DECALOGO PROGRAMMATICO 2014 - 2018

approvato e adottato dal Consiglio nazionale CTG del 11.12 ottobre  2014

a conclusione della fase congressuale e per il quadriennio in corso

Sintesi dei principali obiettivi e settori d’intervento  tratti dal Documento sulle Tesi congressuali e dalle Mozioni.  Il Documento è finalizzato  a catalizzare l’interesse di quanti disponibili a operare per uno sviluppo  associativo su tutto il territorio nazionale.

1)     TURISMI.  Praticare  un turismo ricco di contenuti ed economico per scelta, divertente e formativo per gli obiettivi e le modalità.  Un turismo fatto di cultura, socialità, consapevolezza, condivisione. 

2)    CASE PER FERIE e CIRCOLI.    Promuovere accoglienza, ospitalità, spirito di apertura, servizi di qualità e organizzazione coerente: valori da coniugare e aggiornare

3)    RADICAMENTO TERRITORIALE.        Accrescere la forza e la vitalità del Ctg attraverso i Gruppi, i Comitati Provinciali, i Consigli regionali.

4)    ANIMAZIONE CULTURALE. Sviluppare l’animazione culturale, chiarendone natura, ambiti, funzione, omogeneità regolamentare a livello nazionale. Superare  l’accezione “Ambientale” per  l’appellativo Animatore Culturale e Ambientale ricomprendendo nel  “Culturale”   un’attività ampia, applicabile a tutti i contesti: storico, artistico,archeologico,folklorico e anche ambientale.

Perseguire il riconoscimento non della professionalità individuale, ma dell’azione associativa dei Gruppi locali.

5)    GIOVANI e GIOVANISSIMI.  Ricercare tutte le forme di coinvolgimento vero e piacevole   su attività confacenti ai campi di azione del Ctg: campus, attività per le scuole, doposcuola, manifestazioni ( es. GiòMadonnari), scambi internazionali ed altre esperienze. Prevedere, dopo l’aggancio, forme di tutoraggio adeguato alla fidelizzazione ed inserimento associativo. Garantire l’intergenerazionalità che trae origine anche dal ruolo e dalle esperienze dei gruppi di adulti.

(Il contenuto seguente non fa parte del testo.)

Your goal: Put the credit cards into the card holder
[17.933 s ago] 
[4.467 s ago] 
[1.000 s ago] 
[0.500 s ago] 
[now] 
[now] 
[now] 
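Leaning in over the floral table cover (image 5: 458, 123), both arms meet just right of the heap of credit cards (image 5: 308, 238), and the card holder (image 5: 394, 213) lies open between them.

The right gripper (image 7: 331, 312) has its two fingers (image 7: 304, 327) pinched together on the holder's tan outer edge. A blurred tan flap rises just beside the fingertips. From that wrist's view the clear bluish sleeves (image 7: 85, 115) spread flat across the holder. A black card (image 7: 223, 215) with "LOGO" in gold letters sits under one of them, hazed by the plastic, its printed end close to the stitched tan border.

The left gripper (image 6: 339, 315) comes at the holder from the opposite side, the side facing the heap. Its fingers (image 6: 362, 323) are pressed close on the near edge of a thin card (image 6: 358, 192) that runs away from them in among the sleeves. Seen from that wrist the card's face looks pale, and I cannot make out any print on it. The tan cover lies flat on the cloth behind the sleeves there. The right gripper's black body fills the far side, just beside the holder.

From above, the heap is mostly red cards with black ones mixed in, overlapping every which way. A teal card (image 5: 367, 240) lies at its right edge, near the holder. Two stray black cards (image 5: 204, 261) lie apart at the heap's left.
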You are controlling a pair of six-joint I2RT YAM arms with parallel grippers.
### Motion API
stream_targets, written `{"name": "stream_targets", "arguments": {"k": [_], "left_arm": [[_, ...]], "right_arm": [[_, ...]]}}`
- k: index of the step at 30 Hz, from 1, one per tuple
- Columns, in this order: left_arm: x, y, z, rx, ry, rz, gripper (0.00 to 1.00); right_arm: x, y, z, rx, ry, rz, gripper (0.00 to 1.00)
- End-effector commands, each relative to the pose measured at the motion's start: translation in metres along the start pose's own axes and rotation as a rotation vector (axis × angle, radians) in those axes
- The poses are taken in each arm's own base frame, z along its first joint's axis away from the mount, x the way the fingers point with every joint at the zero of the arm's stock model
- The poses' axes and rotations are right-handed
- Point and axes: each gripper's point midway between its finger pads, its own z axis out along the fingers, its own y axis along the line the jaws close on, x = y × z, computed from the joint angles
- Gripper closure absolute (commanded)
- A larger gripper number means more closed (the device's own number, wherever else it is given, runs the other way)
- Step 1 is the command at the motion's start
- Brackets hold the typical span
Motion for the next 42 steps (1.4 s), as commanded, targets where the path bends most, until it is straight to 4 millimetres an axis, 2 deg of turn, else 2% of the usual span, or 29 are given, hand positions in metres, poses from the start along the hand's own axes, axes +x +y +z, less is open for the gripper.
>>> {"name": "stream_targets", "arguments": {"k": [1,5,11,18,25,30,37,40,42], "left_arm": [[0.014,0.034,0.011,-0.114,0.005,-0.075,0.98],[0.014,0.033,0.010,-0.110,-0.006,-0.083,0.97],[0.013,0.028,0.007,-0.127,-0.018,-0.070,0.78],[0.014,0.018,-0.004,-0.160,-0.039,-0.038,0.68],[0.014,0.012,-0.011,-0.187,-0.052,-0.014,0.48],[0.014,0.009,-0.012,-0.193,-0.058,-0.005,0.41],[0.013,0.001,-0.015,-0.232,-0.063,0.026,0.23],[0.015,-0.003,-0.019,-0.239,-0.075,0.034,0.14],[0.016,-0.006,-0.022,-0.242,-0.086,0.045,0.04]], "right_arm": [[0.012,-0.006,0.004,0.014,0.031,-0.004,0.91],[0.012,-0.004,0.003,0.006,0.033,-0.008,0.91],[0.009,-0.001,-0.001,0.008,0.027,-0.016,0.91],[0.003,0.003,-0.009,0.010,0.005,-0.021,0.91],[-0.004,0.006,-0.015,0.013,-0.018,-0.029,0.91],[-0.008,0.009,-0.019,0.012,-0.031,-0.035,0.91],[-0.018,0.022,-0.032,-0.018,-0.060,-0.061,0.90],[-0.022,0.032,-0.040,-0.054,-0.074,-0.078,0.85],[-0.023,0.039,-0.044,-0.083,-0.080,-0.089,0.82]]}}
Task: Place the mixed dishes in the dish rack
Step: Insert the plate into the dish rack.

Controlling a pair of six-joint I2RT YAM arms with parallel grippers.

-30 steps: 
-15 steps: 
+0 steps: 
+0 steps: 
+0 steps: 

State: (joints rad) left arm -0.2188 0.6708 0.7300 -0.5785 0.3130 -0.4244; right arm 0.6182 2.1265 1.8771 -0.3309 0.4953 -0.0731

6)    FORMAZIONE CONTINUA. Impostare un nuovo piano formativo,  per dirigenti, per animatori di Gruppi, per animatori culturali, a livello nazionale, regionale e zonale, ancorato alle specifiche realtà.

7)    SCUOLA, DOPOSCUOLA, ATTIVITA’ COLLATERALI. Svolgere una funzione educatrice, sociale e nel contempo di   attrazione di giovani e giovanissimi, proponendo attività e coinvolgimenti anche delle famiglie.

8)    RAPPORTO CON LA CHIESA , ALTRE ISTITUZIONI, ASSOCIAZIONI.  Condividere obiettivi,  non solo chiedendo, ma ponendosi anche al servizio , consapevoli che  ciò comporta elaborazioni di proposte e progetti concreti.

9)    PROMOZIONE E VISIBILITA’. Promuovere nuovi Gruppi e favorire l’ adesione di associazioni autonome locali. in un panorama finora piuttosto incolto. Valorizzare con metodo i tanti contatti già individuati e predisporre un piano di immagine e propaganda associativa attraverso strumenti tecnici e gadget; azioni per le quali è necessario reperire subito risorse economiche.

10)  ORGANIZZAZIONE, TESSERAMENTO, AMMINISTRAZIONE, LEGISLAZIONE, SERVIZI, PROFESSIONALITA’, STRUTTURE TECNICHE DI SUPPORTO, UFFICIO PROGETTI.                   Associare persone e strutture   di per sé comporta organizzazione, mettere insieme istanze e problemi. Cercare e trovare insieme soluzioni, facilitazioni, promozioni, da mettere al servizio delle strutture locali. Capire, e a volte anticipare, le scelte da mettere in campo per favorire lo sviluppo. Fare del tesseramento la nostra forza, anche  proponendolo sistematicamente in tutte le occasioni di contatto e attività associativa.